TASK OBJECTIVE: Retype word for word the stretch of entries below from the line that has "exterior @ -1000" through the line that has "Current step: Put", and omit the pictures.

DATA SUPPLIED:
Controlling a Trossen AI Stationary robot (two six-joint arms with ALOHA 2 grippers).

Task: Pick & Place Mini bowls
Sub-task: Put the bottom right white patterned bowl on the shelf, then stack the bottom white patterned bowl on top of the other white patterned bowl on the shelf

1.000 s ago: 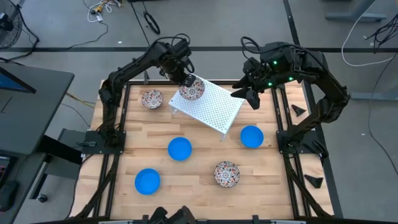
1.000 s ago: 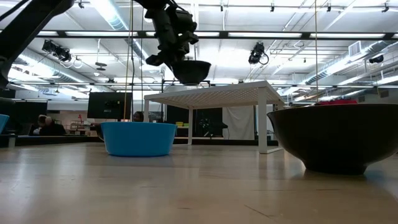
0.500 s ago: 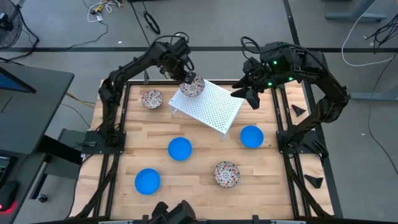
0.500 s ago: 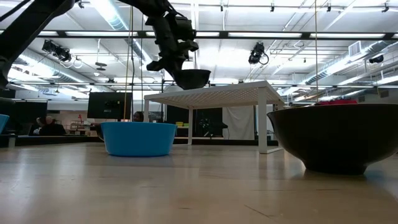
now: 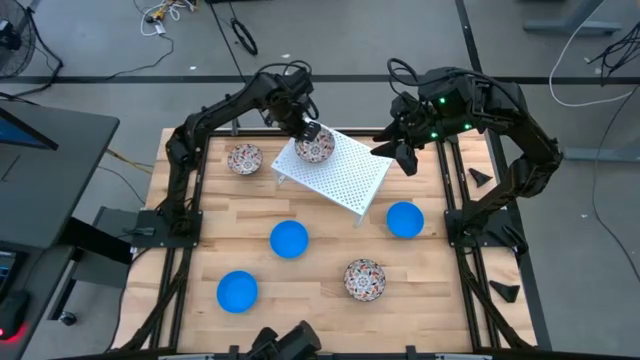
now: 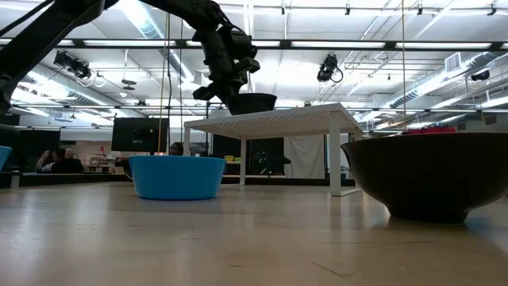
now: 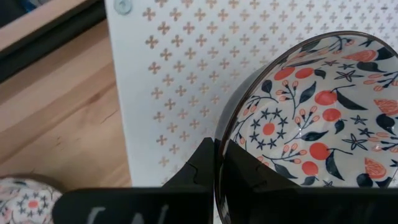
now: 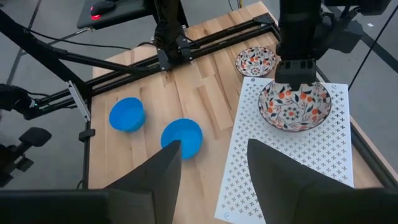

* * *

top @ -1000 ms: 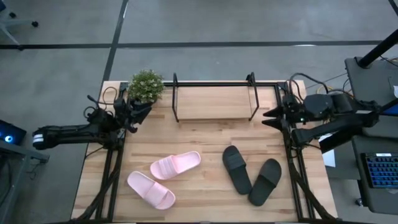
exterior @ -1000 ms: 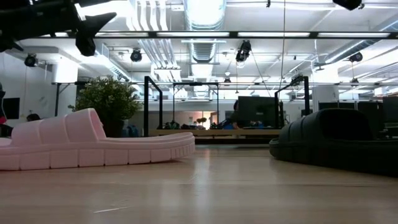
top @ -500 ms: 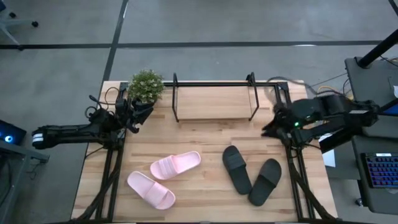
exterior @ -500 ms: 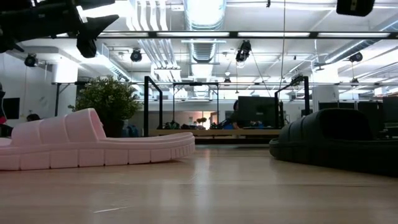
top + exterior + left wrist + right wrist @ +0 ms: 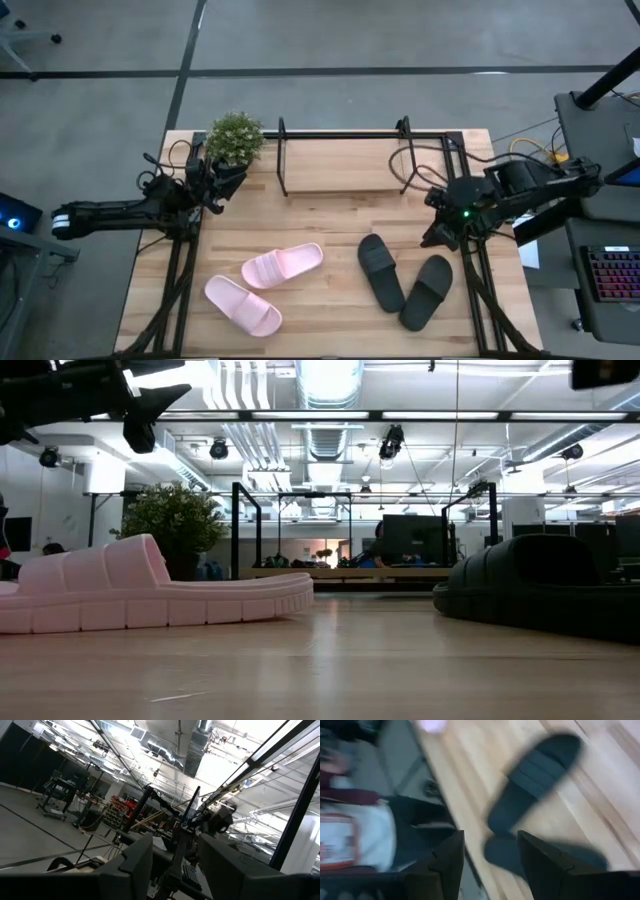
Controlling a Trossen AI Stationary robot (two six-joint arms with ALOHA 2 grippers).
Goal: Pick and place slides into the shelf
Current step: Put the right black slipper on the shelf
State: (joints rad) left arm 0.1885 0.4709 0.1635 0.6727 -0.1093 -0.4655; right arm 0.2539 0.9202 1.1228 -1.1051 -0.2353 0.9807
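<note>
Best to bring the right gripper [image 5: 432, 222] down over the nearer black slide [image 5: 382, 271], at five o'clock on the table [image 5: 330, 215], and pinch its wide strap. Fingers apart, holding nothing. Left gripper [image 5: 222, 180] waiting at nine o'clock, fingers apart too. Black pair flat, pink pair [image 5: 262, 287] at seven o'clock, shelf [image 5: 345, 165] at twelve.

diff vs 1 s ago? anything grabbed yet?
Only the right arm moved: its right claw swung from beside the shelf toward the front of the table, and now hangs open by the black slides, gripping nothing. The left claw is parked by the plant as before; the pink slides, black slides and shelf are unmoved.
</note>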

ANSWER SPACE:
exterior @ -1000 ms: 
top @ -500 ms: 
exterior @ -500 ms: 
top + exterior + left wrist + right wrist @ +0 ms: 
Controlling a Trossen AI Stationary robot (two six-joint arms with ALOHA 2 grippers).
Goal: Pick and place slides into the shelf
Current step: Put the right black slipper on the shelf

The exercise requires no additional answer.